Cost-Effective Treatment

By lowering costs, HDBS0017 expands access to CD30-targeted therapies, particularly in low-resource settings.

Versatile Applications

Effective as monotherapy and in combination regimens, HDBS0017 is adaptable to various CD30-positive cancers and treatment settings.

Adverse Effects

• Peripheral Neuropathy: A common side effect due to MMAE, requiring dose modifications.
• Hematologic Toxicity: Includes neutropenia and thrombocytopenia, manageable with supportive care.

Resistance Development

• Downregulation of CD30 expression or increased drug efflux may lead to resistance. Combination therapies can mitigate this risk.

Expanded Indications

HDBS0017 is under investigation for use in additional CD30-positive malignancies and combination regimens:

• Diffuse Large B-Cell Lymphoma (DLBCL): Investigating its potential in CD30-positive subtypes.
• Pediatric Cancers: Exploring use in CD30-positive pediatric Hodgkin lymphoma and other rare malignancies.

Novel Combinations

• Checkpoint Inhibitors: Combining HDBS0017 with PD-1/PD-L1 inhibitors may enhance anti-tumor immune responses.
• Chemotherapy and Targeted Agents: Synergistic effects observed with agents like pralatrexate or romidepsin in T-cell lymphomas.

The Brentuximab biosimilar HDBS0017 offers a transformative approach to treating CD30-positive malignancies.
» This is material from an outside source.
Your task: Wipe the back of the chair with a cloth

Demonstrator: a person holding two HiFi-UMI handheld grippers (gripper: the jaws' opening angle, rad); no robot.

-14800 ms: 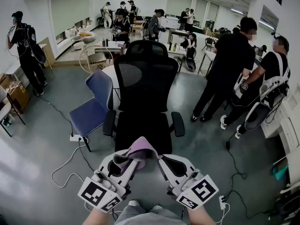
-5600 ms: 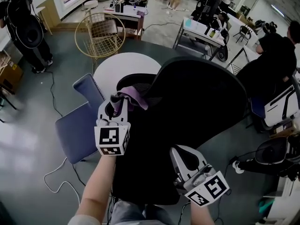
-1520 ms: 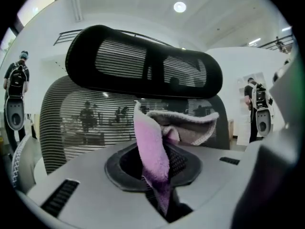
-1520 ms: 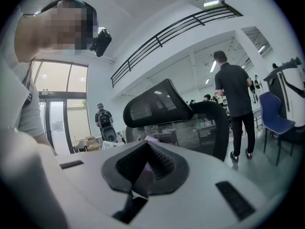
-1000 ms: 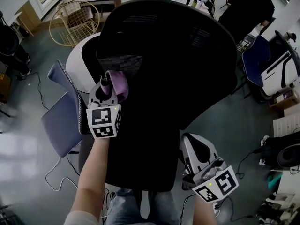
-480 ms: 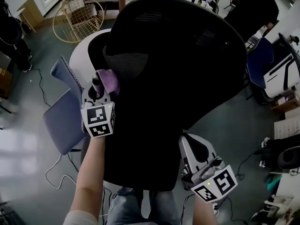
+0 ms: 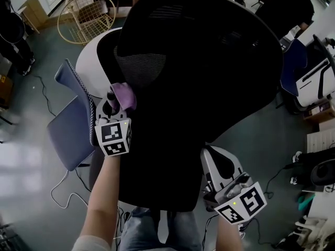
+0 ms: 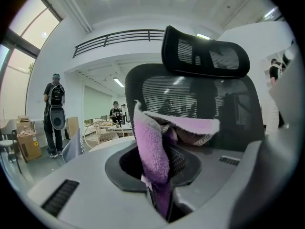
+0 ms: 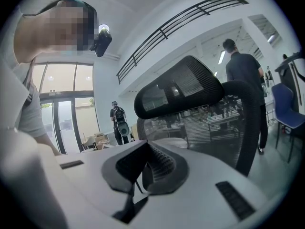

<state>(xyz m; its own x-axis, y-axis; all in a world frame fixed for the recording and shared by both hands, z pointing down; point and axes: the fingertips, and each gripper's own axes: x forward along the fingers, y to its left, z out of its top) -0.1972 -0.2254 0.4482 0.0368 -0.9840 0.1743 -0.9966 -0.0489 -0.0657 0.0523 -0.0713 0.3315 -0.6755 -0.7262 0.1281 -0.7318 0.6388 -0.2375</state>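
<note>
Left tool (image 7: pixel 113 99): closed on a purple cloth (image 7: pixel 124 94), the fabric pinched between the jaws and folded over above them in the left gripper view (image 8: pixel 153 149). Held up at the left edge of the black mesh chair back (image 7: pixel 209 61), about mid-height. Contact between cloth and mesh not confirmable from either view. Headrest (image 8: pixel 205 56) above the cloth in the left gripper view.

Right tool (image 7: pixel 220 167): jaws together, nothing between them. Held low at the right lower edge of the chair back, well apart from the cloth.

Blue chair (image 7: pixel 70 124) and round white worktop (image 7: pixel 90 61) behind the chair back, on the left.
</note>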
By combining targeted therapy with a potent cytotoxic payload, HDBS0017 provides effective and durable responses in Hodgkin lymphoma and related cancers. As a cost-effective alternative, HDBS0017 expands access to cutting-edge therapy, improving outcomes for patients worldwide. 
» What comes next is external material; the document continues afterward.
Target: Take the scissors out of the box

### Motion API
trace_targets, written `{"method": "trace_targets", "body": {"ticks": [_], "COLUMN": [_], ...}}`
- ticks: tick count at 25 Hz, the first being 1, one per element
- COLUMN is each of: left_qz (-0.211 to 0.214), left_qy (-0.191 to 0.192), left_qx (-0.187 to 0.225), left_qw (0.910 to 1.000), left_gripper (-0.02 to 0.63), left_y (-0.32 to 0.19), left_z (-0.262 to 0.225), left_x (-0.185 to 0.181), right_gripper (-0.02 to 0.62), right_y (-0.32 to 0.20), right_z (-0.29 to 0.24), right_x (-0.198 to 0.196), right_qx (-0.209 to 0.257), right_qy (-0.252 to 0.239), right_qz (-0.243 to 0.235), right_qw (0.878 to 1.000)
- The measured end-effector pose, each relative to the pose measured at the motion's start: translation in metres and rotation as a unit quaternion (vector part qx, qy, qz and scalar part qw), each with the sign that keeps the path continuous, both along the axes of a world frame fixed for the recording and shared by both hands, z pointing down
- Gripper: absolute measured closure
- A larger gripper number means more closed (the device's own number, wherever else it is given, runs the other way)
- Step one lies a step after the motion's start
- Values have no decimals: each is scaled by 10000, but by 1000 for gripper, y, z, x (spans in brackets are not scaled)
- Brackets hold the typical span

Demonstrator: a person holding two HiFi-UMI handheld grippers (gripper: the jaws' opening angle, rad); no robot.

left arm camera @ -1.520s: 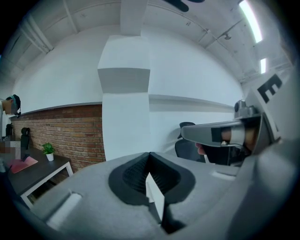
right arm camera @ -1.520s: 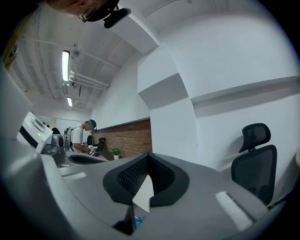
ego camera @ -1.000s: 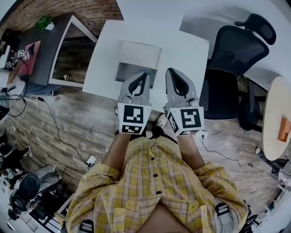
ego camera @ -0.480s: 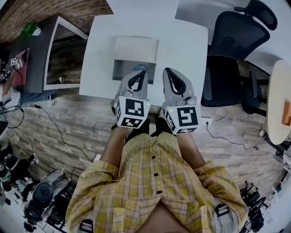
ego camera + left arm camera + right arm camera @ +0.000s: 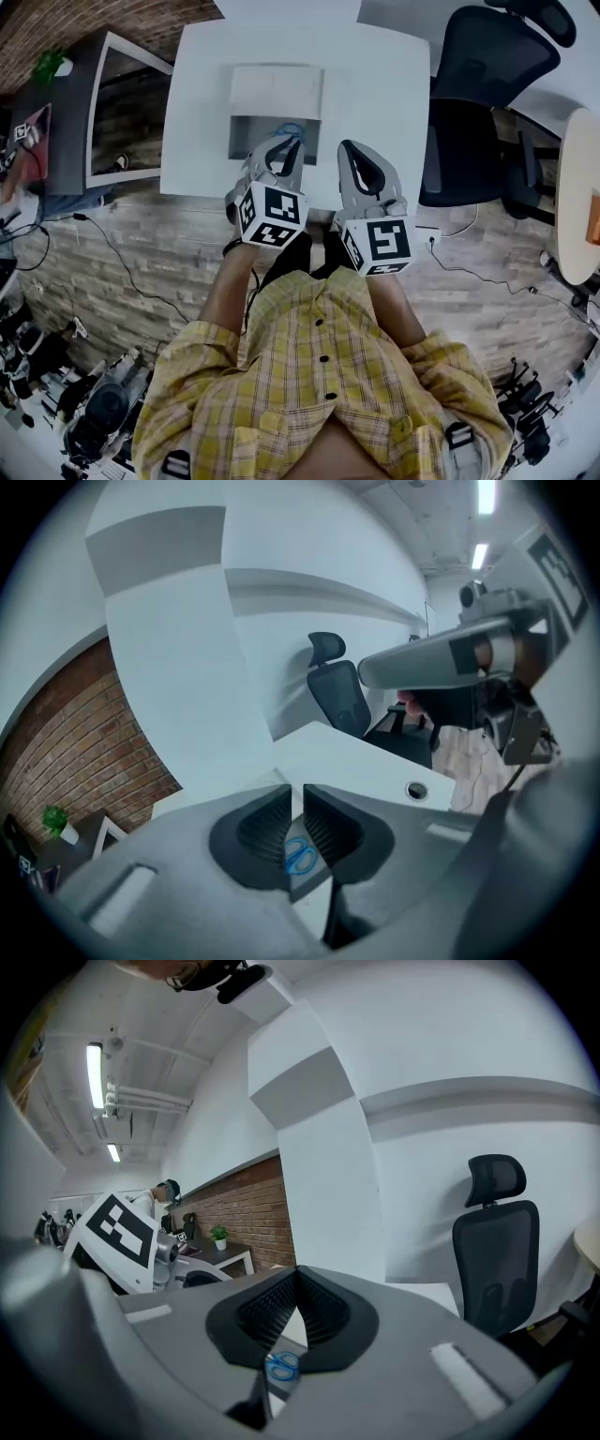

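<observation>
On the white table [image 5: 375, 84] an open box [image 5: 246, 142] stands with its lid [image 5: 277, 91] folded back. Blue-handled scissors [image 5: 292, 130] lie in its grey inside near the right wall. My left gripper [image 5: 296, 143] hangs over the box's near right corner, tilted down. Its jaws have just been opening and now stand a narrow gap apart with nothing between them; the left gripper view shows the scissors [image 5: 300, 857] beyond my left gripper [image 5: 297, 791]. My right gripper [image 5: 349, 147] is shut and empty over the table, right of the box. In the right gripper view the scissors [image 5: 281, 1366] show below my right gripper [image 5: 298, 1273].
A black office chair [image 5: 469, 112] stands right of the table. A dark desk [image 5: 66, 108] with a small plant [image 5: 52, 66] is at the left. Part of a round table [image 5: 574, 197] shows far right. Cables run over the wooden floor [image 5: 169, 253]. The table has a cable hole [image 5: 416, 789].
Both grippers have sunk toward the table. The left one has rolled and tipped downward, its tips now at the box's near corner, and a gap has opened between its jaws.
</observation>
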State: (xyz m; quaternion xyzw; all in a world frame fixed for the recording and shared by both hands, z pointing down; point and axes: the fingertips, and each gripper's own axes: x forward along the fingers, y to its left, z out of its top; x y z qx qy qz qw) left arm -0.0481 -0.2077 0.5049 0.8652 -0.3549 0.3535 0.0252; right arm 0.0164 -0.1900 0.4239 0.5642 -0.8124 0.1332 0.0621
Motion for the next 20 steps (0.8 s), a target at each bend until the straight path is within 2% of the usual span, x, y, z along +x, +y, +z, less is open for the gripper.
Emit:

1. Younes, A., et al., 2018. Brentuximab vedotin in combination with chemotherapy for Hodgkin's lymphoma. NEJM, 378(4), pp.331-344.
2. Pro, B., et al., 2012. Brentuximab vedotin for relapsed ALCL: Efficacy and safety. Journal of Clinical Oncology, 30(18), pp.2190-2196.
3. ClinicalTrials.gov, 2023. Studies on Brentuximab vedotin and biosimilar HDBS0017. Available at www.clinicaltrials.gov.
4. European Medicines Agency (EMA), 2023. Guidelines on biosimilar development for ADCs. Available at www.ema.europa.eu.
5. Horwitz, S.M., et al., 2018. Targeting CD30 in T-cell lymphomas: Brentuximab vedotin and beyond. Blood Advances, 2(15), pp.1665-1673.